## Provided data

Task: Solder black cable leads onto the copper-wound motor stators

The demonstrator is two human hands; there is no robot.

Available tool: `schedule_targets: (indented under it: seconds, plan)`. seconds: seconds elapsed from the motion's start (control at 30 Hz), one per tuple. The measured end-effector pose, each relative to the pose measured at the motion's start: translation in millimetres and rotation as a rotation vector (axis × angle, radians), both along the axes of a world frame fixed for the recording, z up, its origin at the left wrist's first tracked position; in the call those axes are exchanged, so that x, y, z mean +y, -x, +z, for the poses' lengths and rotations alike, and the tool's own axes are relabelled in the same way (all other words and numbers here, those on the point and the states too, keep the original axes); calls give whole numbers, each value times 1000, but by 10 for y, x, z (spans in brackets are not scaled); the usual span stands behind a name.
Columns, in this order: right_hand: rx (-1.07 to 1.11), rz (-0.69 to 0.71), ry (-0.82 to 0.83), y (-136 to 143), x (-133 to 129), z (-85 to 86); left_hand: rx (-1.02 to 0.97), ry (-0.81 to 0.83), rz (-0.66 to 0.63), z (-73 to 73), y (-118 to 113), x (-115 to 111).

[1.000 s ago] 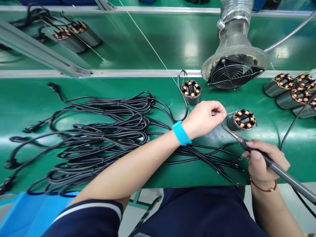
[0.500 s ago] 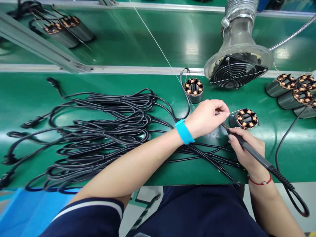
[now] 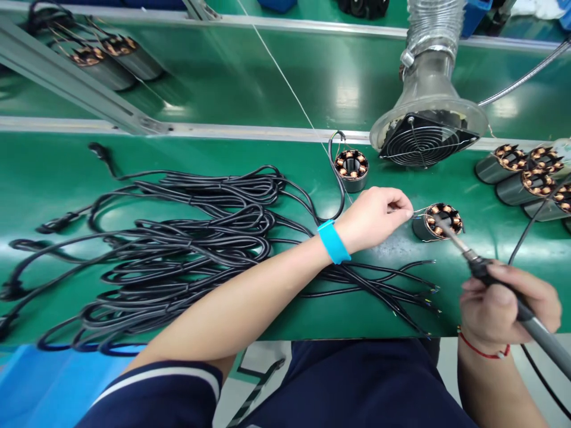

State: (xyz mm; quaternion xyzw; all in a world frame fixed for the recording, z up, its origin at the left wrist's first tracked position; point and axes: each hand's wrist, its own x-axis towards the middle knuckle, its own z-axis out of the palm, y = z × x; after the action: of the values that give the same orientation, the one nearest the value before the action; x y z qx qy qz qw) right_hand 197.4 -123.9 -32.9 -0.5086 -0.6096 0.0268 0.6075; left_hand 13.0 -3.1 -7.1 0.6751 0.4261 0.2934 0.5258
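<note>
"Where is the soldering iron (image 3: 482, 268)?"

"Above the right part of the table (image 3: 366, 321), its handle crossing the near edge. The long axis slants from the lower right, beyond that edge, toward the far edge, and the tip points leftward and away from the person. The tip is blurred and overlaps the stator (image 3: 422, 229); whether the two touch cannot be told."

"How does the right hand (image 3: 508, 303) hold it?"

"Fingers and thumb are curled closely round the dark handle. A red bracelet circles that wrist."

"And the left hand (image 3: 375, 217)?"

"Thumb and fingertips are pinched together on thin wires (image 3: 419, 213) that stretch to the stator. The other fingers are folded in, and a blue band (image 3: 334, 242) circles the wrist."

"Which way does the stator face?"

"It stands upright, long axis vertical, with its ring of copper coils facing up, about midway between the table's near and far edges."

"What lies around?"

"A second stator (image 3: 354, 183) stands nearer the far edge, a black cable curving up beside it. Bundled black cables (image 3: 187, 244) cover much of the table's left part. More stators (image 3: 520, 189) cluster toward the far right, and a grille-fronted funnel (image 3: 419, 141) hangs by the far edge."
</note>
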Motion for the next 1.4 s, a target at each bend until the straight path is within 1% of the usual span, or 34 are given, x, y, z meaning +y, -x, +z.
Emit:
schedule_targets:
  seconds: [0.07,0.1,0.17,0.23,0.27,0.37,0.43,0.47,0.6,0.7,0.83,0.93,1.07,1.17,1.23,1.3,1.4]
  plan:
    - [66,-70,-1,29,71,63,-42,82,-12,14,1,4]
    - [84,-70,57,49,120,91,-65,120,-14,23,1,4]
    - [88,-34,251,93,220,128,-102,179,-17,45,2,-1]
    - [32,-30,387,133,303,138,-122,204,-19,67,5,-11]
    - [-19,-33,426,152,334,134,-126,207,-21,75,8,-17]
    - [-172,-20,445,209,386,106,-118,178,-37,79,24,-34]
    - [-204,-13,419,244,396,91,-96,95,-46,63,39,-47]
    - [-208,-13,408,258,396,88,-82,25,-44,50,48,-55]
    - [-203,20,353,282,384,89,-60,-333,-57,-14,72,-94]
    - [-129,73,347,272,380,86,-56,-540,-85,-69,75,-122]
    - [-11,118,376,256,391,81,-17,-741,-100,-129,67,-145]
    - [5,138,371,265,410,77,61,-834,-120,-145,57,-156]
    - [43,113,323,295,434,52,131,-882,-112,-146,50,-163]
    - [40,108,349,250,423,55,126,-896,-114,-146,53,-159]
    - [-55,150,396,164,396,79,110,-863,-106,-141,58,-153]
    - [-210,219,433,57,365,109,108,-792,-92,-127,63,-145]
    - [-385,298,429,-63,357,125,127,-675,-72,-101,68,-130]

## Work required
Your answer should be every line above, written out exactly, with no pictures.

## Response area
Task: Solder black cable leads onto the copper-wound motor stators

The demonstrator is two human hands; there is no robot.

Available tool: `schedule_targets: (indented under it: seconds, plan)`. seconds: seconds elapsed from the motion's start (control at 30 Hz), one per tuple. The measured end-effector pose, each relative to the pose measured at the motion's start: translation in millimetres and rotation as a rotation vector (axis × angle, radians), both along the axes of a world frame fixed for the recording, z up, its origin at the left wrist's first tracked position; in the call those axes are exchanged, so that x, y, z mean +y, -x, +z, for the poses' lengths and rotations alike, and the tool's own axes are relabelled in the same way (all other words and numbers here, those on the point and the states too, keep the original axes); calls give whole numbers, each value times 1000, but by 10 for y, x, z (spans in brackets are not scaled); the usual span stands behind a name.
Columns, in this order: right_hand: rx (-1.07 to 1.11), rz (-0.69 to 0.71), ry (-0.82 to 0.83), y (-136 to 143), x (-133 to 129), z (-85 to 86); left_hand: rx (-1.02 to 0.97), ry (-0.81 to 0.83), rz (-0.66 to 0.63), z (-73 to 73), y (-118 to 113), x (-115 to 111).

[1.000 s ago] 
[0.500 s ago] 
[now] 

State: (xyz mm; quaternion xyzw; all in a world frame fixed for the recording, z up, its origin at the left wrist's first tracked position; point and axes: each hand's wrist, its own x-axis towards the middle knuckle, its own z-axis out of the palm, y = z × x; after the action: of the values that give the same orientation, the one nearest the value before the action; x y z qx qy qz qw) right_hand 197.4 -123.9 -32.9 -0.5086 -0.6096 0.0268 0.6075; left_hand 13.0 -3.1 -7.1 0.6751 0.4261 0.2934 0.5258
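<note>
"Where is the soldering iron (image 3: 482, 268)?"

"Above the right part of the table (image 3: 366, 321), its handle crossing the near edge. The long axis slants from the lower right, beyond that edge, toward the far edge, and the tip points leftward and away from the person. The tip is blurred and overlaps the stator (image 3: 422, 229); whether the two touch cannot be told."

"How does the right hand (image 3: 508, 303) hold it?"

"Fingers and thumb are curled closely round the dark handle. A red bracelet circles that wrist."

"And the left hand (image 3: 375, 217)?"

"Thumb and fingertips are pinched together on thin wires (image 3: 419, 213) that stretch to the stator. The other fingers are folded in, and a blue band (image 3: 334, 242) circles the wrist."

"Which way does the stator face?"

"It stands upright, long axis vertical, with its ring of copper coils facing up, about midway between the table's near and far edges."

"What lies around?"

"A second stator (image 3: 354, 183) stands nearer the far edge, a black cable curving up beside it. Bundled black cables (image 3: 187, 244) cover much of the table's left part. More stators (image 3: 520, 189) cluster toward the far right, and a grille-fronted funnel (image 3: 419, 141) hangs by the far edge."
</note>
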Motion for the next 1.4 s, a target at each bend until the straight path is within 1% of the usual span, or 34 are given, x, y, z meaning +y, -x, +z.
Emit:
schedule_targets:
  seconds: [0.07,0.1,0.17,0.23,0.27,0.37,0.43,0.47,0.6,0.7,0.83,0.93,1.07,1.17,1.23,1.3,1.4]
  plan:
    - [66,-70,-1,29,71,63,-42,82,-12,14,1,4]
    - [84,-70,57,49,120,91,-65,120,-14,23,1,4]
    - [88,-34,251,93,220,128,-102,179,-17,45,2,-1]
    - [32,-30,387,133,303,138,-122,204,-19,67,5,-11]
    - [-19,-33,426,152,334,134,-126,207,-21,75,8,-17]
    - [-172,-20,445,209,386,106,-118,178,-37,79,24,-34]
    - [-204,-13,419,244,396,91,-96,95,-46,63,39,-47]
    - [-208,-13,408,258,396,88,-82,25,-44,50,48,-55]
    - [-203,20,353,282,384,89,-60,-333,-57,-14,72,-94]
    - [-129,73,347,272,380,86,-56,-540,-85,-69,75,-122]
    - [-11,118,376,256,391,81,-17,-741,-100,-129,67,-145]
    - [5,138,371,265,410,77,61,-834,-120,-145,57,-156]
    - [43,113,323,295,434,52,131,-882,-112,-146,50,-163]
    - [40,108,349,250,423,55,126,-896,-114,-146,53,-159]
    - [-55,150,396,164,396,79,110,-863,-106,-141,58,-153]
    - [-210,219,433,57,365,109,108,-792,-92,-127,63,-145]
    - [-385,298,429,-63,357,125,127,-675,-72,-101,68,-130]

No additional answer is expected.